Courtesy of Inc. https://www.inc.com/chris-mcgoff/the-best-response-to-tricky-interview-question-why-are-you-leaving-your-current-job-most-answer-incorrectly.html

However, we will have to probe a bit deeper when we look at the other two data pivots, ie. device and channel. Again we need to look at the cluster data relating to what device and channels they access the internet through and ask why are they using this device or channel? There can be many reasons for this and if you put yourself in the shoes of your customer you will generally understand that they use a mobile device because your content is highly shareable on social media. Perhaps they access your website using paid search because the paid search results appear before the organic results when they search on a mobile device and are therefore more likely to be clicked by a mobile searcher. You’ll notice there’s a heavy mobile focus here, well that’s because consumers are more mobile these days and we have to adapt our strategy to how they like to access the internet.

That said if you don’t have a highly mobile consumer or indeed mobile experience, you can still evaluate your channels by asking why are they (the consumer cluster) there, or indeed why aren’t they there? It could be because your competitors do better content than you or you are competing against a very strong brand and go to resource for their needs. Regardless of the devices and channels the clusters use, to get insights into their mindset, you must ask why are they there?
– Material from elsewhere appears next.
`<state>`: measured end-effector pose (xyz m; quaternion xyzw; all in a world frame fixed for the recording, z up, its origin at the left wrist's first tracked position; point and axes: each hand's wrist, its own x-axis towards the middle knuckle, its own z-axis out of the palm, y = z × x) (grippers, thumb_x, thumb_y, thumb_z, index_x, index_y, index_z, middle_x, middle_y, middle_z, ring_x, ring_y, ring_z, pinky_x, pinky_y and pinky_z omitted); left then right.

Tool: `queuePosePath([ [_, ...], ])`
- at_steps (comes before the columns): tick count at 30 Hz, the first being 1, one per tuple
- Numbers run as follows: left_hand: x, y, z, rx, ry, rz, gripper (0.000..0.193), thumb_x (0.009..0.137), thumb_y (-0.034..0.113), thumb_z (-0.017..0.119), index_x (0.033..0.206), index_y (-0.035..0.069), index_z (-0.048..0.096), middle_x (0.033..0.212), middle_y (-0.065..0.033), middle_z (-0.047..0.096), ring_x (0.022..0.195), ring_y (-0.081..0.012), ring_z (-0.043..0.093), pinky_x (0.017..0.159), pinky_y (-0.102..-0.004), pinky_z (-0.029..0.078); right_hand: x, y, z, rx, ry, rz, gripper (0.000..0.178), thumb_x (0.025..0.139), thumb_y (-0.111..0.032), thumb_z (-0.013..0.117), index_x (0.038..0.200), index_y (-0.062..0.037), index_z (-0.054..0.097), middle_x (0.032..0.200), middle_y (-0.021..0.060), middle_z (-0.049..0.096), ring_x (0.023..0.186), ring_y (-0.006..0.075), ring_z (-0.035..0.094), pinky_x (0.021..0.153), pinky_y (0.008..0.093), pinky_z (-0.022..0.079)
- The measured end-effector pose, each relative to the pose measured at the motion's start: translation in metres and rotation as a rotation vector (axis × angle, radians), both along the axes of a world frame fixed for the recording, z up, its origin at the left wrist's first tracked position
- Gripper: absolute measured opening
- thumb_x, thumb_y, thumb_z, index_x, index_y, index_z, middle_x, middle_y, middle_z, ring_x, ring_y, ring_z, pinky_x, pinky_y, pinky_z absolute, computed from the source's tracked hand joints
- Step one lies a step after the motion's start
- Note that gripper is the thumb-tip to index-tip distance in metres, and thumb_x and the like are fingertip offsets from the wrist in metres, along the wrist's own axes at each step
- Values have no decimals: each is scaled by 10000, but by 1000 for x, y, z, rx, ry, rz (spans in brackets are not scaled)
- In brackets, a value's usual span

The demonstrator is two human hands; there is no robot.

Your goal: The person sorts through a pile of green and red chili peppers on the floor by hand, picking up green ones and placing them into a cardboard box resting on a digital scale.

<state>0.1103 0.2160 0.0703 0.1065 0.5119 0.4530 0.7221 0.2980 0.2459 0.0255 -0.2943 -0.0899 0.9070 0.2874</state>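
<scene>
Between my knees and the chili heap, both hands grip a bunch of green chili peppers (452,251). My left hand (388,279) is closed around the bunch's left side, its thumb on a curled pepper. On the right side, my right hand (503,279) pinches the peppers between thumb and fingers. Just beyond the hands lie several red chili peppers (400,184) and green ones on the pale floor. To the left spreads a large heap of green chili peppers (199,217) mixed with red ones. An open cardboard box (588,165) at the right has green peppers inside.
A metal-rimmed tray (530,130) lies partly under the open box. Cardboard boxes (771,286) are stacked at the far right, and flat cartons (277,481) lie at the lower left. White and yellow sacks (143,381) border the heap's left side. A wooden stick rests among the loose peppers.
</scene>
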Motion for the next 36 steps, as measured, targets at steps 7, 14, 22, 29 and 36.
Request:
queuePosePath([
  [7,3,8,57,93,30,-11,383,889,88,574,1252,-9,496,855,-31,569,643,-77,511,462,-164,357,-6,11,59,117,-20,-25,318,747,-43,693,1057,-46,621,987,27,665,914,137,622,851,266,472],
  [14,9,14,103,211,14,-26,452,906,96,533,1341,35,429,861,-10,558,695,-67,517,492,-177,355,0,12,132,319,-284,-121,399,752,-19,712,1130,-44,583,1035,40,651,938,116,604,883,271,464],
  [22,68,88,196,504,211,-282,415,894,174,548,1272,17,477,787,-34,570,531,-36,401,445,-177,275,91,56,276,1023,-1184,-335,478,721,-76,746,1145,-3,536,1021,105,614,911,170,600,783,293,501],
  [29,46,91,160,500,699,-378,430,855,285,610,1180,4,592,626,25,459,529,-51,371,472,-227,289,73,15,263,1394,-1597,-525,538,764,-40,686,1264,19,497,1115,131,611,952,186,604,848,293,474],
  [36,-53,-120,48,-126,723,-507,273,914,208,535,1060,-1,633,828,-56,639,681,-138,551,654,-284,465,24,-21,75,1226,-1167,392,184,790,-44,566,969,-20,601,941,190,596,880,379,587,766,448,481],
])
When you have uncovered your insights, you now to need to find tactics and strategies to do more of this.

 

Step #3: Optimize

Question: How might we?

This question was the focus of a Harvard Business Review article entitled ‘The Secret Phrase Top Innovators Use‘ and it’s perfectly applicable to our reporting framework.

If we take the approach that we have identified our key high-value clusters, we have then drawn insights as to why they are there and doing what they are doing, we now need to take the next step and see what we can do to optimise the journey to drive more of that valuable behaviour based on what we already know about our clusters.

Courtesy of https://venturefizz.com/stories/boston/designing-startup-metrics-drive-successful-behavior

By brainstorming around how we might optimize what we already know about the customer, we can put together an optimisation testing roadmap to drive more valuable actions. If we begin by looking at where the consumer is the channel, devices, locations, perhaps we can see if we can spend more or less on paid media in these areas. Furthermore if we know why our most valuable users start their journey on social media, we can understand how to amplify this type of social activity to begin more journeys to conversion.

 

Summary

In short, this is one methodology to perform data analysis to optimise outcomes. It does require you and your team to challenge your internal bias and pre-existing thinking in relation to what you know and believe about the product, consumer and buyer journey in order to follow the data and test. Testing is also essential, to verify hypotheses, ensure the validity of the original data is correct and to weed out any incorrect assumptions early on.

The testing period allows for reduced risk during innovation, and this is why: By default, when testing 2 possibilities, one of them won’t perform as well. Without testing we risk putting 100% of our faith in a hypothesis. So in the case of a 50/50 test, we reduce the risk of choosing the poorer performing possibility by 50% or, it’s the probabilistic explanation of not putting all our eggs in one basket.

Reporting and data insights can be overwhelming and time consuming, by knowing where to look, how to draw insights and how to optimise we create a framework to guide us through the process. Try using the three step reporting and optimisation framework to get the most out of your data and always always always remember to test.